EXERCISE GOAL:
Return each line of the data below exactly, omitting any pictures.
***
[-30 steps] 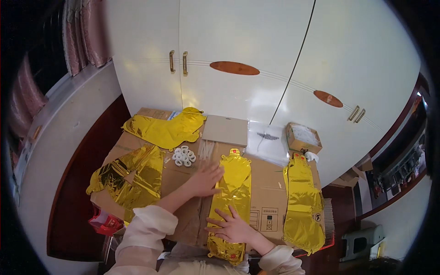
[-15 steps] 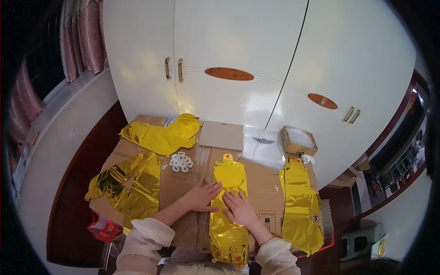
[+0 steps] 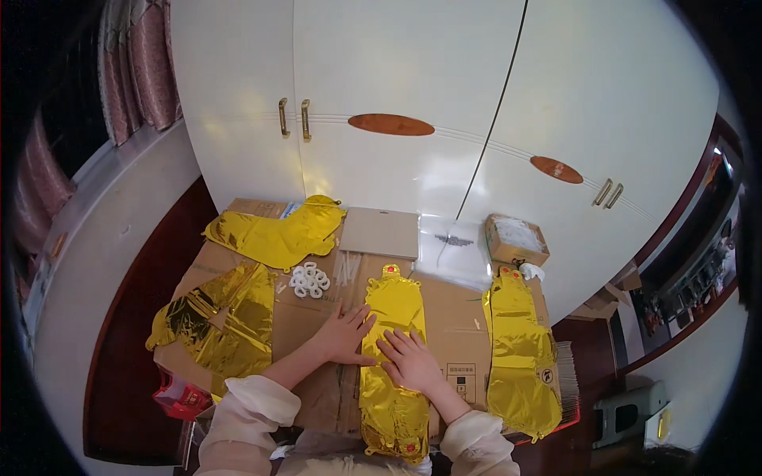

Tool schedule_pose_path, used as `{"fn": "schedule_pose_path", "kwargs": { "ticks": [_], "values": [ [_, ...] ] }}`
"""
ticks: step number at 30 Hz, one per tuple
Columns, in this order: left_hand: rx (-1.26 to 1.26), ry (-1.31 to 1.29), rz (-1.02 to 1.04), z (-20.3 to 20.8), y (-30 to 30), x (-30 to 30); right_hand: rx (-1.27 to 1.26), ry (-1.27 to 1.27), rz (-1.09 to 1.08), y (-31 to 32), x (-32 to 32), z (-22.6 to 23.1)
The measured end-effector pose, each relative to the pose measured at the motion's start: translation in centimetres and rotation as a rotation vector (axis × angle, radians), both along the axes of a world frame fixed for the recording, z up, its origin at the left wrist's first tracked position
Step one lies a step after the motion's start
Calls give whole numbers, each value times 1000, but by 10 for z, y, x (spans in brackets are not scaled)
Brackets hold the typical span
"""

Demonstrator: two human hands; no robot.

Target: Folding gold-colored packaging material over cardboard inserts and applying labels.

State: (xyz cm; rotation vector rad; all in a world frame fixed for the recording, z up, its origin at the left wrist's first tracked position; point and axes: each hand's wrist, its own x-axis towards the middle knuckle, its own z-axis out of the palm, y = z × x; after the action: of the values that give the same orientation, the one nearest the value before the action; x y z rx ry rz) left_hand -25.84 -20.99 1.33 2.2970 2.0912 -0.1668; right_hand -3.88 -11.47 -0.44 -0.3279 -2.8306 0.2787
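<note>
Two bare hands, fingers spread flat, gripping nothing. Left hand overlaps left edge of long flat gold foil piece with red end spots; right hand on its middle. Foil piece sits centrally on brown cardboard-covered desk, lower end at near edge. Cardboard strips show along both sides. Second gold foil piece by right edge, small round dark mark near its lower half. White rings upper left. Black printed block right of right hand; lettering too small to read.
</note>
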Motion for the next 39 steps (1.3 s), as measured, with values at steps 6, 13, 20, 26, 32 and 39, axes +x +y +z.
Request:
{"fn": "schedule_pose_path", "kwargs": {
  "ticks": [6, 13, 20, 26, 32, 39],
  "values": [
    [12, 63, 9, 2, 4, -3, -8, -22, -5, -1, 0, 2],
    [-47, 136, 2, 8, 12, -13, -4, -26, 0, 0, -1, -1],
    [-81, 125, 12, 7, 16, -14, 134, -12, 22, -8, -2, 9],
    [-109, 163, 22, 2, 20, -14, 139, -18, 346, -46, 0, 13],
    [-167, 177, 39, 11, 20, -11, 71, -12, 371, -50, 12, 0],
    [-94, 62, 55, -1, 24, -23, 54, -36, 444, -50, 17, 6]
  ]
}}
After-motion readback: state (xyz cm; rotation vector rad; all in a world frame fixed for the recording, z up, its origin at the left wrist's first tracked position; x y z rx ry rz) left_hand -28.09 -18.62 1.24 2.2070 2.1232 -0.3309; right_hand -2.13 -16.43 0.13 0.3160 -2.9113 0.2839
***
WRITTEN SOLUTION:
[-30 steps] 
[-15 steps] 
[+0 steps] 

Tool schedule_pose_path, used as `{"fn": "schedule_pose_path", "kwargs": { "ticks": [_], "values": [ [_, ...] ] }}`
"""
ticks: step number at 30 Hz, one per tuple
Columns, in this order: left_hand: rx (-1.26 to 1.26), ry (-1.31 to 1.29), rz (-1.02 to 1.04), z (-20.3 to 20.8), y (-30 to 30), x (-30 to 30); right_hand: rx (-1.27 to 1.26), ry (-1.27 to 1.27), rz (-1.09 to 1.08), y (-31 to 32), x (-32 to 32), z (-22.6 to 23.1)
The measured end-effector pose, each relative to the pose measured at the motion's start: translation in centimetres and rotation as a rotation vector (axis × angle, radians), both along the axes of a world frame fixed for the recording, z up, its origin at the left wrist's first tracked position
Step one lies a step after the motion's start
Calls give whole numbers, each value times 1000, but by 10 for z, y, x (spans in brackets are not scaled)
Brackets hold the typical span
"""

Demonstrator: two human hands; no robot.

Target: Folding gold-colored packaging material over cardboard inserts and applying labels.

State: (xyz cm; rotation vector rad; all in a world frame fixed for the recording, z up, its origin at the left wrist's first tracked position; point and axes: each hand's wrist, its own x-axis towards the middle knuckle, its own z-axis out of the palm, y = z × x; after the action: of the values that give the same orientation, the one nearest the value before the action; x y z rx ry rz) left_hand -25.84 -20.99 1.33 2.2970 2.0912 -0.1668; right_hand -3.88 -11.47 -0.44 -0.3279 -2.8306 0.2787
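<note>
Two bare hands, fingers spread flat, gripping nothing. Left hand overlaps left edge of long flat gold foil piece with red end spots; right hand on its middle. Foil piece sits centrally on brown cardboard-covered desk, lower end at near edge. Cardboard strips show along both sides. Second gold foil piece by right edge, small round dark mark near its lower half. White rings upper left. Black printed block right of right hand; lettering too small to read.
</note>
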Motion for the next 39 steps (1.3 s), as measured, with values at steps 6, 13, 20, 26, 32 and 39, axes +x +y +z.
Request:
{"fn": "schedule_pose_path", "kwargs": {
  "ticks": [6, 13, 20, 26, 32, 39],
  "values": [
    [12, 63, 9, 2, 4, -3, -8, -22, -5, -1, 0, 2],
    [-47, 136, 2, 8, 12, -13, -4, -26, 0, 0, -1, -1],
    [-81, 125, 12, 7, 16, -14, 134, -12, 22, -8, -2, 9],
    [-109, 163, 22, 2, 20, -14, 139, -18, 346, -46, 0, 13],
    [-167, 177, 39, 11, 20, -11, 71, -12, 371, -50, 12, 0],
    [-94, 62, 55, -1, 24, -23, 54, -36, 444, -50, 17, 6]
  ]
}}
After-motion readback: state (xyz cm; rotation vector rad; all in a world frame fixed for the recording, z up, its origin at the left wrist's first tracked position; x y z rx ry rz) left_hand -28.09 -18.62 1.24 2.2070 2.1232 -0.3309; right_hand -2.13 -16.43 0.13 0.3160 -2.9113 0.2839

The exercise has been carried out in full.